For as long as technology has existed, man has invented games. Sparing you the history lesson, games date back to 5000BC. And as technology evolved, so did gaming. They went from being pieces on a board whose movement was governed by a set of rules to a world behind a digital screen running on a billion circuits in the palm of your hand. Games have advanced from tiny pixels on a screen bouncing a square ball across it, to blockbuster affairs with compelling stories, engaging characters and big budget effects.
Given all the options, one of the facets games are farthest from reality today is with their concept of death. This is also the one thing that most of the games we’ve seen or played have in common. Dying in a game has no real life consequences. When your character dies, you simply start over, and you can do that as many times as you please.
Imagine a game where death of a character also means the end of that character. This probably wouldn’t be fun if it’s a single player game, so let’s imagine that game as a multiplayer shooter. The gameplay would be pretty much what you’re used to – jumping, maneuvering, running, shooting, etc.
If you like that idea, then you’ll definitely like One Life, and you’re not the only one. One Life is the FPS(First Person Shooter) that will permanently lock you out of the game once you die(permadeath). There was a lot of speculation about whether anyone would want to pay $10 for a game that gives you only one life, because you could die 5 or 10 minutes after you first buy the game and boot it, and then you’re completely locked out. Since the game has been greenlit by the community on Steam, we now know that a lot of people would actually be willing to pay.
One Life, however, is not the first we are seeing of the permanent death concept. Diablo, an action role-playing game first released in 1997 gives players a choice to make hardcore characters in Diablo II and III. Players are required to level up their regular characters before they can make hardcore characters. Diablo III added a Hall of Heroes where players can archive their dead Hardcore characters, though only to look at them as they were at death; not to access any of their gear or inventory.
Terraria, initially released for Microsoft Windows in 2011, also has a similar concept – hardcore characters that do not resurrect once they die.
Upsilon circuit(coming soon), is another FPS where death in the game has almost the same consequences as death in real life. Upsilon Circuit, as described on their website, “Part Gameshow. Part RPG. Perma-Permadeath,” will allow an spectators to watch the game in real time and buy items to help or troll certain players. Once a player dies, a spectator chosen at random, will replace them.
Generally, permanent death(permadeath or PD) is not highly supported. A lot of players might not be willing to pay a fee for a game only to be permanently locked out at the first failure. Initially, Star wars Galaxies had permadeath for Jedi characters for a short period, but later eliminated that functionality.
What you’ll mostly see is a game like Super Meat Boy. In the game, which is available for Microsoft Windows, OS X, Linux, Xbox 360, PlayStation 4 and PlayStation Vita, the player controls a character – Meat Boy as he attempts to rescue his girlfriend from the antagonist, Dr. Fetus. The player can jump and run on platforms, and jump off or slide down walls. The player has unlimited attempts to complete each level, but if Meat Boy is killed, the level restarts, though the ornamental red meat juice left behind on surfaces that the player has touched remains. You are then treated to all your attempts at a level, and your glorious deaths unless you’re lucky enough to complete a level on the first try. Just so you know Super Meat Boy is old-school punishing
Such games have neat mechanics, without much consequence. Counter-Strike, developed by Valve Corporation and initially released in 1999, allows players to assume the roles of members of combating teams of the governmental counter-terrorist forces and various terrorist militants opposing them. It doesn’t have permadeath, but one shot, the character dies for the whole round. During that round, they become spectators. When another round starts, they only have their basic default starting equipment, unlike surviving players who keep their equipment for the next round.

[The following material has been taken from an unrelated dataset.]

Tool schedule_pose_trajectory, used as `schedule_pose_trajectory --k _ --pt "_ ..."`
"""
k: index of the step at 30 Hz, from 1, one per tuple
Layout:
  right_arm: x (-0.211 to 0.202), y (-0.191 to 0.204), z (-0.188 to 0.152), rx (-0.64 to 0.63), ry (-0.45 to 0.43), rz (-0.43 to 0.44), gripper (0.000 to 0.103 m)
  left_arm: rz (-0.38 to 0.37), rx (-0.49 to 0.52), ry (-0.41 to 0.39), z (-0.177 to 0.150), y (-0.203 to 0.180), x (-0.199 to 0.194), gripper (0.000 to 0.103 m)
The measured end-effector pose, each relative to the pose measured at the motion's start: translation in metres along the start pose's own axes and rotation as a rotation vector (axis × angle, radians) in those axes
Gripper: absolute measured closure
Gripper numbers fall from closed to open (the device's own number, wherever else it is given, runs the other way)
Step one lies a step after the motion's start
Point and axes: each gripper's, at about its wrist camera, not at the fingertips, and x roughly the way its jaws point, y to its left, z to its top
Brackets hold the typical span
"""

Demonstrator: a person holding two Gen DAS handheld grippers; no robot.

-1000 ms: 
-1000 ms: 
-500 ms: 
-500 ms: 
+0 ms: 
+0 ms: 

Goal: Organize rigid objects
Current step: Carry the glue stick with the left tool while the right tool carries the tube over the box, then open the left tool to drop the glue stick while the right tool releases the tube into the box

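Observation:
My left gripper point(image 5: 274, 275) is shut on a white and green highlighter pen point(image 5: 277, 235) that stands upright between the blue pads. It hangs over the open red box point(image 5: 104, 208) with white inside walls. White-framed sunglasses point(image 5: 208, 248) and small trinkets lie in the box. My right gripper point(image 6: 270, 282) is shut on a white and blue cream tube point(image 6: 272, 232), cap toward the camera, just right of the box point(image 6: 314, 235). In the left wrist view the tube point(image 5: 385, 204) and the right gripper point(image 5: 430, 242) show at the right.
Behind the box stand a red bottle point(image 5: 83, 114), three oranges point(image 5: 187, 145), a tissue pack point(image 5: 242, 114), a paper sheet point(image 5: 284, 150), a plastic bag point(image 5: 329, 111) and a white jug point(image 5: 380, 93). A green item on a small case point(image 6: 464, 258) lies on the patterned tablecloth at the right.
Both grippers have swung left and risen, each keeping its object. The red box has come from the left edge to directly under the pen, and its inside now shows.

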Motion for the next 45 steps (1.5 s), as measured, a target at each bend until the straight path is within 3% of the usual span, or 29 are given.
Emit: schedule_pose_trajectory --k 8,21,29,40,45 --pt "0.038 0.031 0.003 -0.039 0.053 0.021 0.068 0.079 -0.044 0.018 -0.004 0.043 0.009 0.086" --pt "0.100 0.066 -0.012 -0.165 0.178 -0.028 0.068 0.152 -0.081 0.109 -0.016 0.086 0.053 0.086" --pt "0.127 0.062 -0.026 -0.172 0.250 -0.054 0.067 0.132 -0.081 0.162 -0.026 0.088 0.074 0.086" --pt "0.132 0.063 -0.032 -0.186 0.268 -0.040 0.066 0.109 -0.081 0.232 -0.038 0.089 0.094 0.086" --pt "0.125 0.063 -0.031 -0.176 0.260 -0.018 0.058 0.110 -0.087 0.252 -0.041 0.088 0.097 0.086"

More permadeath in gaming would be a good challenge for players, and maybe players would value the one life they get in the game more. While death may not be an ever present reality in everyone’s daily lives, it is still a truth. Gaming used as a medium to explore this, I believe, while dark, is interesting. Especially in a medium that takes it so lightly yet could convey this truth better than most others. Because while 100 coins in Mario or regenerating life in Halo helps make the experience less frustrating for players, I laud One Life for challenging the norm.